Configuração do conjunto de regras

Se você espera grandes volumes de tráfego legítimo, pode personalizar as configurações do HTTP DDoS Attack Protection para reduzir os falsos positivos, em que as solicitações legítimas são detectadas incorretamente como tráfego de ataque e bloqueadas ou contestadas.

Você pode ajustar o comportamento das regras no conjunto de regras gerenciado modificando os seguintes parâmetros:

  • A ação executada quando um ataque é detectado.
  • O nível de sensibilidade dos mecanismos de detecção de ataques.

Determinadas ações e níveis de sensibilidade estão disponíveis apenas em planos específicos do site CIS.

Atualmente, você pode definir substituições em nível de conta para o conjunto de regras gerenciadas HTTP DDoS Attack Protection somente por meio da API.

Para ajustar o comportamento da regra, use as APIs do conjunto de regras com a fase ddos_l7.

Disponibilidade

O conjunto de regras gerenciadas HTTP DDoS Attack Protection protege os clientes CIS em todos os planos e se aplica a todas as zonas. Os clientes podem configurar o conjunto de regras tanto no nível da zona quanto no nível da conta.

Os clientes dos planos Enterprise podem criar até 10 substituições (ou até 10 regras ao usar a API) com expressões personalizadas para adaptar a proteção do DDoS a diferentes categorias de solicitações recebidas.

Os clientes dos planos Standard podem criar apenas uma substituição e não podem personalizar a expressão da regra. Nesse caso, a substituição única (contendo uma ou mais definições de configuração) se aplica a todas as solicitações recebidas.

Parâmetros

Configure o conjunto de regras gerenciadas HTTP DDoS Attack Protection para alterar a ação aplicada a um determinado ataque ou modificar o nível de sensibilidade do mecanismo de detecção.

Você pode definir substituições usando a API de conjuntos de regras.

Os seguintes parâmetros estão disponíveis no conjunto de regras gerenciadas HTTP DDoS Attack Protection:

  • Ação
  • Nível de sensibilidade

Ação

Nome da propriedade da API: action.

A ação determina como o site CIS trata as solicitações HTTP que correspondem às regras do conjunto de regras gerenciadas HTTP DDoS Attack Protection.

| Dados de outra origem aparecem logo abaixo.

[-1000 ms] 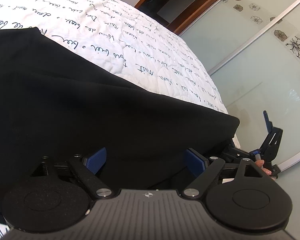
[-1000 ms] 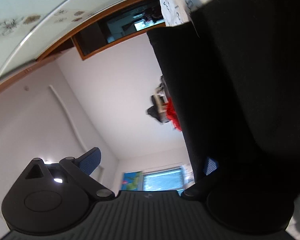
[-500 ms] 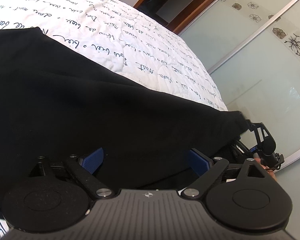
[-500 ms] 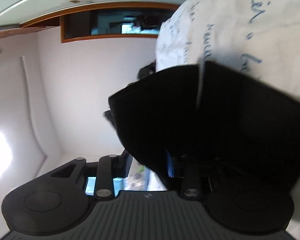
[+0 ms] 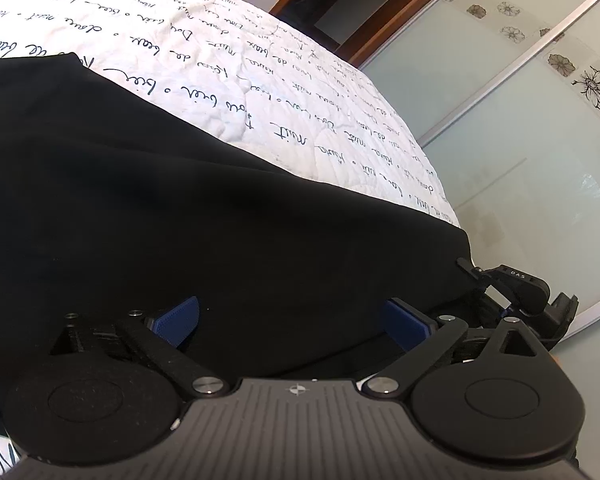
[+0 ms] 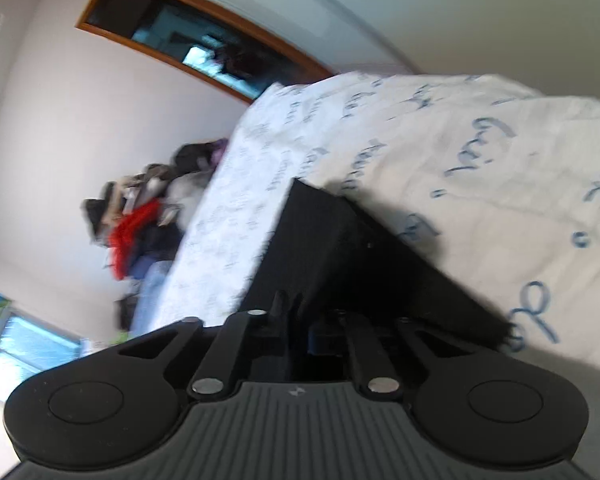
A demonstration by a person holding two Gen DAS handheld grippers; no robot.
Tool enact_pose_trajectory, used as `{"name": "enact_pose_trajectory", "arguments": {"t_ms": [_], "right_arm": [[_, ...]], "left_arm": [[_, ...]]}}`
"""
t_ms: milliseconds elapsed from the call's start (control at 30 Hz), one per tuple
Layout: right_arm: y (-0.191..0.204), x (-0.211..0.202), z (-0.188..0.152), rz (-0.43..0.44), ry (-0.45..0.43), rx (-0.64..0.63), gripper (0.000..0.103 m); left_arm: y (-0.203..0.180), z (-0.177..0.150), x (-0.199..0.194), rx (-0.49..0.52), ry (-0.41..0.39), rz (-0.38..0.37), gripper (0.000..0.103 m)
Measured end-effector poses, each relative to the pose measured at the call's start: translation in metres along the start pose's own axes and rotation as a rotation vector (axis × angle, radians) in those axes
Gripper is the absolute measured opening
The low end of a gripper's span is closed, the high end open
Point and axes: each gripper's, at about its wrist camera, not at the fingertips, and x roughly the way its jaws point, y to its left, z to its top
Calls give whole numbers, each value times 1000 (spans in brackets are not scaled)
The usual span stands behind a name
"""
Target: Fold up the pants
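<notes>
Both wrist views skim the bedspread (image 5: 300, 92) closely; right seems tilted.

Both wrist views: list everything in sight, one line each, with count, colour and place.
pants: one, black, spread across the near part of the bed; one end pinched by the right gripper.
quilt: one, white with dark handwriting print, covering the bed.
wardrobe doors: pale frosted glass with flower prints, beside the bed.
clothes pile: one, mixed colours with red, at the bed's far end by the wall; blurred.
window: one, bright, low on the left in the right wrist view.
left gripper: blue pads apart, over the pants.
right gripper: black, closed on the pants.
</notes>
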Motion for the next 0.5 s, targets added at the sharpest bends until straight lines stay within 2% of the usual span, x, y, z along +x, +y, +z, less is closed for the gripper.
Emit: {"name": "enact_pose_trajectory", "arguments": {"t_ms": [133,333,433,500], "right_arm": [[0,-8,-6,16,-48,-32,3],[27,-33,-1,60,-82,-106,3],[30,-63,-1,79,-89,-118,3],[11,-66,-5,4,-77,-133,3]], "left_arm": [[1,1,-3,1,3,6,100],[-4,6,-8,5,6,32,100],[-9,6,-20,28,24,-16,102],[-8,2,-20,63,33,-40,102]]}}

Lista de ações disponíveis
Ação Valor da API Descrição
Bloco block Bloqueia as solicitações do site HTTP que correspondem à expressão da regra.
Desafio gerenciado managed_challenge
  • Os Managed Challenges reduzem o tempo que os usuários legítimos gastam resolvendo CAPTCHAs, selecionando dinamicamente um desafio apropriado com base nas características da solicitação.
Desafio interativo challenge Apresenta um desafio interativo aos clientes que fazem solicitações HTTP que correspondem à expressão da regra.
Log log Disponível somente nos planos Enterprise com Advanced DDoS Protection. Registra solicitações que correspondem à expressão de uma regra que detecta ataques HTTP DDoS. Recomendado para validar uma regra antes de tomar uma ação mais severa.
Fechamento da conexão Não aplicável (ação de regra interna que não pode ser usada em substituições) Instrui o cliente a estabelecer uma nova conexão desativando keep-alive, em vez de reutilizar a conexão existente. As solicitações existentes não são afetadas.
Forçar o fechamento da conexão Não aplicável (ação de regra interna que não pode ser usada em substituições).
  • Fecha as conexões ativas do HTTP, forçando o cliente a se reconectar. Essa ação não bloqueia solicitações individuais.
  • Para HTTP/2 e HTTP/3, a conexão é fechada mesmo que isso afete outras solicitações na mesma conexão.
  • A ação executada depende da versão do site HTTP:
  • HTTP/1: definir o cabeçalho Connection como close.
  • HTTP/2: enviar um quadro GOAWAY para o cliente.
DDoS Dinâmico Não aplicável (ação de regra interna que não pode ser usada em substituições). Executa uma ação específica de acordo com um conjunto de diretrizes internas definidas pelo site CIS. A ação executada pode ser uma das ações listadas ou outra atenuação não divulgada.

Nível de sensibilidade

Nome da propriedade da API: sensitivity_level.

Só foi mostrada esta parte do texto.